Again, after the 72-hour TRO lapsed, NCIP issued a 17-day extension of the TRO ending Aug. 17.

As a result of the TROs by the NCIP, “professional squatters” got enough time to laugh at the SC decision.

“There should be a sanction and there is a penalty for that (halting the SC via NCIP TRO),” said Rabanes.

“Political will”

But while Mayor Reinaldo Bautista Jr. vows they will not honor any TRO, the city’s demolition crew received no orders to continue implementing the demolitions.

Aside from “talking-tough”, the city, after the foiled demolition, went only as far as designating officials to oversee that demolitions would not go in disarray as what happened in July 28 when the demolition crew were “overpowered” by “curse-shouting” women-owners of the huge buildings backed up by men at the human barricade fortified by a Mitsubishi Pajero and Mercedes Benz van that blocked the entrance of the watershed.

Apparent grandstanding by officials eyeing posts in the 2010 polls are also doing a disservice to the watershed.

A government inventory claimed there are some 900 illegal structures in Busol.

Only a few are scheduled to be torn down because their cases were given clearance by the SC ahead of the others.

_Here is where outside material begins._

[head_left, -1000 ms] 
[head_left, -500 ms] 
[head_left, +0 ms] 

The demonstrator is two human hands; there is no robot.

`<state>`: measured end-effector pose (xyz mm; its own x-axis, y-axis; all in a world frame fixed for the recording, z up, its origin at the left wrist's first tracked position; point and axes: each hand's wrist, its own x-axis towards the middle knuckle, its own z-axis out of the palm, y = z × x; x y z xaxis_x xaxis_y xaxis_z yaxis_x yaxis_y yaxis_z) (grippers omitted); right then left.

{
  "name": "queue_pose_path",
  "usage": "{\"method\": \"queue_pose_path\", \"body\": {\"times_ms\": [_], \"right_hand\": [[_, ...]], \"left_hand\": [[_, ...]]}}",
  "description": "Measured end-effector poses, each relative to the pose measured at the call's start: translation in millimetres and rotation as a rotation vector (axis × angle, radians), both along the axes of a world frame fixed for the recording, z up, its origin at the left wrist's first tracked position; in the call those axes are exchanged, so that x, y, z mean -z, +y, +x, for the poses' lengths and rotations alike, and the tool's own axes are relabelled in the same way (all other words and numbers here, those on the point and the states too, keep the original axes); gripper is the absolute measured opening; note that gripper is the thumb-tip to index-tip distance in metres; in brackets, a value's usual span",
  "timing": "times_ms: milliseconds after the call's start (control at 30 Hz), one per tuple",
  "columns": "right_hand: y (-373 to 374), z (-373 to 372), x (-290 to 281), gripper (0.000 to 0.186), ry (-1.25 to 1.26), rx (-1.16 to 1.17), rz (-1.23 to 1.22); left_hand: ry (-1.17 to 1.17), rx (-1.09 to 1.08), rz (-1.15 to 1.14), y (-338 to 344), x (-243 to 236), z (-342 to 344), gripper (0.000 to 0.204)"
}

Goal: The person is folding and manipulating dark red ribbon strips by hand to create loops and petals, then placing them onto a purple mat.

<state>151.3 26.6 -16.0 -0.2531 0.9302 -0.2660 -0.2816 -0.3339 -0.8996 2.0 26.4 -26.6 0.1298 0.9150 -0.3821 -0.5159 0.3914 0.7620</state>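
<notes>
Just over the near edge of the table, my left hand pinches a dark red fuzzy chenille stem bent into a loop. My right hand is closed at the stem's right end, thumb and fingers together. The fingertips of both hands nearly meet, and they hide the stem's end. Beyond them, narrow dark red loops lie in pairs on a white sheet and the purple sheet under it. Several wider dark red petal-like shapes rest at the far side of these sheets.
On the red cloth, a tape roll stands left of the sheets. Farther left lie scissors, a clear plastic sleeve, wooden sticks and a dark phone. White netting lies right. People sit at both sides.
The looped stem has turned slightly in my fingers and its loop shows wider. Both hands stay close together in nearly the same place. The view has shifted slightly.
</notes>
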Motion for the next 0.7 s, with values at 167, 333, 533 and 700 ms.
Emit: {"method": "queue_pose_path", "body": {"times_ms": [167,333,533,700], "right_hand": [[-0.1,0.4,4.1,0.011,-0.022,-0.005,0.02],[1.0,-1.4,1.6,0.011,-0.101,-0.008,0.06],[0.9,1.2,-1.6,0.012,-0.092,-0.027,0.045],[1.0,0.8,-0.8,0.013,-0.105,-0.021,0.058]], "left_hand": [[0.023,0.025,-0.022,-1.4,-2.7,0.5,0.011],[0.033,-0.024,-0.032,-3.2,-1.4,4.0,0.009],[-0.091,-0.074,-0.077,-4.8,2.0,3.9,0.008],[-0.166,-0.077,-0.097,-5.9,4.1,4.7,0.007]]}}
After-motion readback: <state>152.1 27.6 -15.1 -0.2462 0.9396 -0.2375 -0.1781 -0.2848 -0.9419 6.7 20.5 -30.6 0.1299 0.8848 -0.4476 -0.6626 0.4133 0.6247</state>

Environmentalists in the city had been constantly lobbying for the dismantling of illegal structures constructed in the watershed and forest reservations in the city, but the efforts were slow because the affected parties resort to filing court cases to delay the enforcement of the demolition orders.

“The demolition stays,” the mayor had claimed, warning he might be also sued for not implementing the SC order. “We cannot recognize the TRO because NCIP is not a judicial authority.”

But there was no “walk in the talk” as the TRO by the NCIP virtually stopped them until this week when it expires.

Aside from these hitches, apparently are unseen hands within the city government, DENR offices and even the police because reportedly some have structures in the watershed.

A former city anti-squatting task force official intimated a DENR-Baguio official, a city hall employee and at least six policemen are enjoying illegally the “sanctuary” of the watershed.